Top sales performers don’t just sell—they improve their customers' lives. Purpose drives them forward.


I love that. Even coming back to what you said earlier, the spirituality and sales, those two lines do not cross. When you think about it, sales is about exchanging. It's an exchange and that exchange is about exchanging value. That could be a sense of exchanging or connecting with two different people. That can be a very spiritual thing. Even though money is one part of it, it's part of the underlying current. It's also about building a relationship that then allows two people to create something together.

It can be anything. Sales run the spectrum from a transaction, which is one up at the counter to order my coffee. We're never going to see each other again. You're going to give me my coffee. When I Infuse that with the sense that I'm the provider of the goods when I Infuse that with the sense that I want this moment, maybe this 30 seconds, I want to be good for you, the experience changes. More of the companies that I work with are selling multi-million dollar contracts. It's the exact same principle.

You talked about these moments that you have. I had a moment where selling with a noble purpose was born. Flash forward to my experience in college, I was a sales consultant. I have been a salesperson, a sales leader, and a sales trainer. I've been to VP of sales for this sales training company. I had a lot of experience in this. At this moment in time, I was out on my own and we had a family business that had gone bankrupt. That is my short-circuit way of telling you I was broke and needed the money, very much needed the money.
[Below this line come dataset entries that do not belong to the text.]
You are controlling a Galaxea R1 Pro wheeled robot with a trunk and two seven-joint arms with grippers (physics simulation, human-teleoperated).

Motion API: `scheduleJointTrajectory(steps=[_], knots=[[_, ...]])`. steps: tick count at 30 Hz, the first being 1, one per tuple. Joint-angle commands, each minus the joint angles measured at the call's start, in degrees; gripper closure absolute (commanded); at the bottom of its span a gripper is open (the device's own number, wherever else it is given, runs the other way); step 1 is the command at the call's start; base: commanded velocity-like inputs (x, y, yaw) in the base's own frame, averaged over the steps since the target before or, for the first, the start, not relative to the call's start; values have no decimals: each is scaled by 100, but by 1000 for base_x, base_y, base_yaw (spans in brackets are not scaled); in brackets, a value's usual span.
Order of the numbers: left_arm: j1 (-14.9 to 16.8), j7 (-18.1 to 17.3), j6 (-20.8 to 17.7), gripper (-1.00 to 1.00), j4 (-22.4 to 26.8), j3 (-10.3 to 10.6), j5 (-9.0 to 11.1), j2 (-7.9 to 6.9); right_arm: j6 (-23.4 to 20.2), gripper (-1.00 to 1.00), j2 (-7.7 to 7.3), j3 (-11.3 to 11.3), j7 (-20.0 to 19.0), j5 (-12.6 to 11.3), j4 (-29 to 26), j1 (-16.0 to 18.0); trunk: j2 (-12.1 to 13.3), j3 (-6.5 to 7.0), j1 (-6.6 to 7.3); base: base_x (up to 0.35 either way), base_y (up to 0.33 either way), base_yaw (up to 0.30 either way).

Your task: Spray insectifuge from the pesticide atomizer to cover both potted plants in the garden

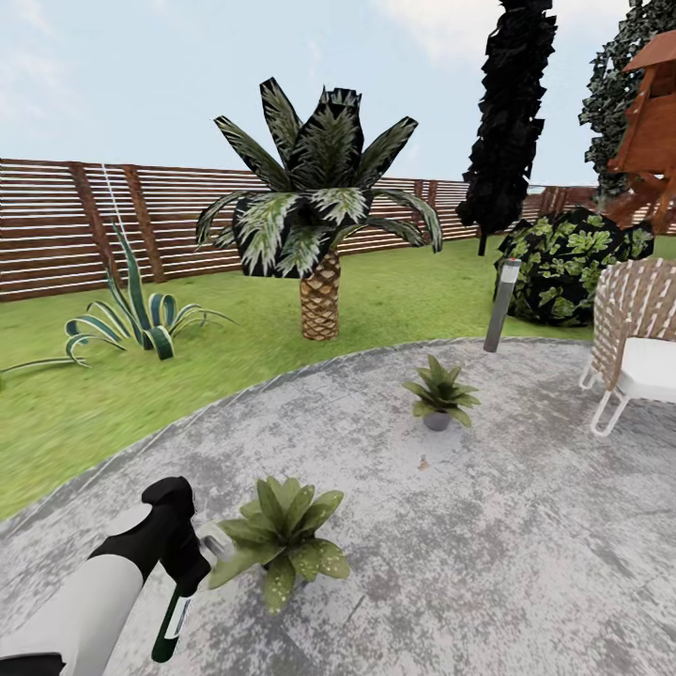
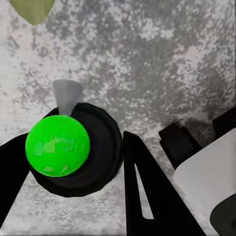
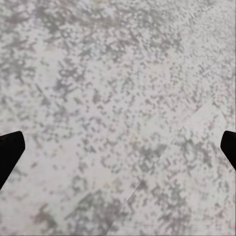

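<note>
Grey speckled stone makes up the round patio (image 1: 526, 526), ringed by lawn (image 1: 394, 291) and a brown slatted fence (image 1: 56, 225). At its near left the atomizer (image 1: 173, 624), a slim dark green bottle with a white band, hangs upright below the left gripper (image 1: 188, 575), whose black fingers (image 2: 142, 191) are clamped on its dark top; the left wrist view shows a bright green dome (image 2: 57, 145) on that top and a grey nozzle (image 2: 66, 95). Just beside it sits 1 of the 2 potted plants (image 1: 282, 540), a low rosette of broad pointed leaves; the other plant (image 1: 438, 390) stands farther off in a round grey pot. The right gripper (image 3: 118, 147) hovers over bare stone, fingertips (image 3: 9, 152) spread wide and empty. Beyond stand 1 scaly palm (image 1: 319, 225), 1 striped agave (image 1: 131, 314) and 1 wicker chair (image 1: 638, 329).
</note>
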State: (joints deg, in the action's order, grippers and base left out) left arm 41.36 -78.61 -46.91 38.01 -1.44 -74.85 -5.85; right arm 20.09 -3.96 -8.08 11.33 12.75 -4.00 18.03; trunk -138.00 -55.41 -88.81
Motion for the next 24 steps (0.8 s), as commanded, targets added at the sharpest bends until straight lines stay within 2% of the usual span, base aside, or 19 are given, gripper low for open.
scheduleJointTrajectory(steps=[1,8,17,24], knots=[[-3,-49,-56,100,6,-15,-48,3,21,-100,1,-44,18,61,7,6,-2,-6,0,227,176,0],[-33,-37,-55,100,5,-2,-47,-2,7,-100,1,-53,18,55,5,7,-2,-6,0,118,44,-31],[-32,-18,-39,100,-64,-14,-42,-74,4,-100,1,-53,18,58,12,5,-2,-6,0,2,3,-281],[-32,-21,-38,100,-25,-12,-32,-59,6,-100,1,-53,18,54,8,6,-2,-6,0,0,234,-73]])
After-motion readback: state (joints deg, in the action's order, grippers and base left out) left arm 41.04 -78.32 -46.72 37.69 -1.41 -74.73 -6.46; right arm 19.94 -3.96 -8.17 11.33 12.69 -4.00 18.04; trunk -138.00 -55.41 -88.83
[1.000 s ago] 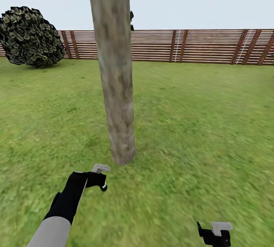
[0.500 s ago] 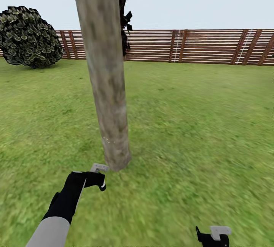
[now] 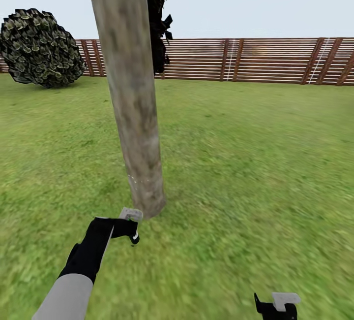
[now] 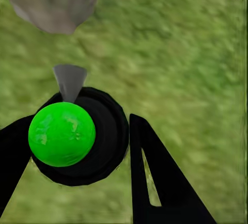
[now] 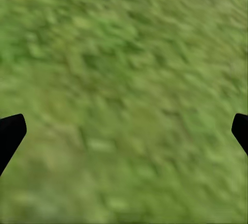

I agreed to do this thing. It wasn't a bad thing, but I agreed to do a big project. It was going to take me away from my family, but I needed the money. It was a project where we were trying to identify with this big biotech sales team what differentiated the top performers, and what made the top performers. I have a long history of sales. I was the next sales coach. I can spot sales behavior. We're doing this project and I did these two-day ride-alongs all over the country. It was a good project, but I had to be away a lot and ordinarily, I wouldn't be away that much, and I had to say, “Do it or don't. Don't do half of it.”

I said my little prayer to the universe, needing the money, and saying, “I'm going to do this thing. I like something meaningful to come out.” I opened myself up to that. We're out there. We assess all these salespeople. Just to be clear, in any organization, the difference between the good people and the bad people, they're not bad humans. They have never seen the top performers. It is obvious, especially in sales. The numbers are the numbers. What's harder to pin is the difference between the top performers and the good performers. It's a more nuanced space. They tend to do a lot of the same things. That's what we're looking for.

We're near the end of the study. I'm with this biotech rep. One thing you have to understand about these biotech reps is they're smart. You can't sell these things and talk to doctors unless you have a master's degree in Biology or something. These people are smart. They're not like the fluffy, “Do you want to buy one?” They're good. I'm with this one rep and I've observed her and she's good. It's like magic when she walks in. These physicians that nobody can see, “Welcome.”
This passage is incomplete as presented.